The UK MOD, through the Type 26 and Type 31 programmes has committed to this concept through the adoption of mission bays. These mission bays can be configured around a variety of: boats, unmanned systems, or equipment and systems integrated into standard ISO shipping containers or other military modular systems.
These containerised systems are termed as mission modules. Types 31 and 26 respectively, alongside numerous platforms in service with NATO partners, feature provision for these mission modules.
Alongside this, the Royal Navy has recently procured experimental vessels of a commercial design to conduct a variety of technology demonstration roles. This could eventually lead to the deployment of military capability on more ‘commercial’ type vessels. Vessels such as the XV Patrick Beckett feature large payload decks to deploy mission modules. In the future, vessels such as this could be used in predominately low-medium threat environments to satisfy such tasks as Mine-Counter Measures (MCM), Anti-Submarine Warfare (ASW) or constabulary missions.

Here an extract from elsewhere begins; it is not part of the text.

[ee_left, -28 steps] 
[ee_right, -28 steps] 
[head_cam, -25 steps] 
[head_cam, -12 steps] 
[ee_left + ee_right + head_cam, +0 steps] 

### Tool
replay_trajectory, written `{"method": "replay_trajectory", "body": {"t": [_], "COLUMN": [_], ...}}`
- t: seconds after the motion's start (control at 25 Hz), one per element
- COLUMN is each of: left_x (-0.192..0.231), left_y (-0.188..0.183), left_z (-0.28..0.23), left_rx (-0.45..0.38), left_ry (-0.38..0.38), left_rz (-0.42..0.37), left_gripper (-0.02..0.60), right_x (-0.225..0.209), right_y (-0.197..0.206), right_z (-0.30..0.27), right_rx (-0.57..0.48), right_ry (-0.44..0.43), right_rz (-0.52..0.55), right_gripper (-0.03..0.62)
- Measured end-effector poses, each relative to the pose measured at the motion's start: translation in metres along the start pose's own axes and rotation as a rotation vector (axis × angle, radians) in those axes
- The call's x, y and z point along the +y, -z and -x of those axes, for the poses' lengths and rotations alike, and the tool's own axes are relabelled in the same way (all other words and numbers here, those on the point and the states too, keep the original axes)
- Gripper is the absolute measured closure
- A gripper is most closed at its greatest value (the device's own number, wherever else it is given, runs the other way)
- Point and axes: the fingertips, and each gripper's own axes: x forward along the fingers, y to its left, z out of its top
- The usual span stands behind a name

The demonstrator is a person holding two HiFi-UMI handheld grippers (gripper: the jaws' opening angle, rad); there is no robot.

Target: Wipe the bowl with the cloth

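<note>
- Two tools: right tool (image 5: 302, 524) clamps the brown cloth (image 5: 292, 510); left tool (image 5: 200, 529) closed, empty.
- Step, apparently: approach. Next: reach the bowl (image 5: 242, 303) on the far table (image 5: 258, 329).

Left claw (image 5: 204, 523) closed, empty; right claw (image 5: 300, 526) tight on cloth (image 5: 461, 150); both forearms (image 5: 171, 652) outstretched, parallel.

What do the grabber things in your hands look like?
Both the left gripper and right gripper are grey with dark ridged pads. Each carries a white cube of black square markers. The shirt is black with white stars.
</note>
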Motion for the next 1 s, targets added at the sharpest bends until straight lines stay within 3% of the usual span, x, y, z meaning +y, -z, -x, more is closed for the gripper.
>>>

Vessels such as Type 31, or future low cost, low complexity platforms feature mechanical power & propulsion systems. Previous iterations of Engine As A Weapon have focussed on sophisticated, all-electric propulsion topologies and cite these as the enabler to future weapons and sensors. With the UK MOD concurrently committing to Laser Directed-Energy-Weapons (LDEW) through the DragonFire programme it is apparent that future vessels will need to be capable of fielding this, or similar systems despite the previously cited constraints of mechanically based power & propulsion architecture. The possibility also exists that such LDEW systems could replace current Close-In-Weapon-Systems such as Phalanx on current, or near future vessels.
This paper will consider the above by exploring the opportunities and constraints of utilising the volume offered within the vessel’s mission bay, or flat deck of a Platform Support Vessel looking platform, into systems that enable LDEW deployment.
The mission bay or payload decks on these vessels can be configured around large, containerised batteries which, when configured with adequate cooling and combat system integration could enable the retrofit of DEW systems. This paper will also develop the concept that these modular battery solutions can be craned on and off the vessels to facilitate opportunities such as optimised maintenance or improve system availability.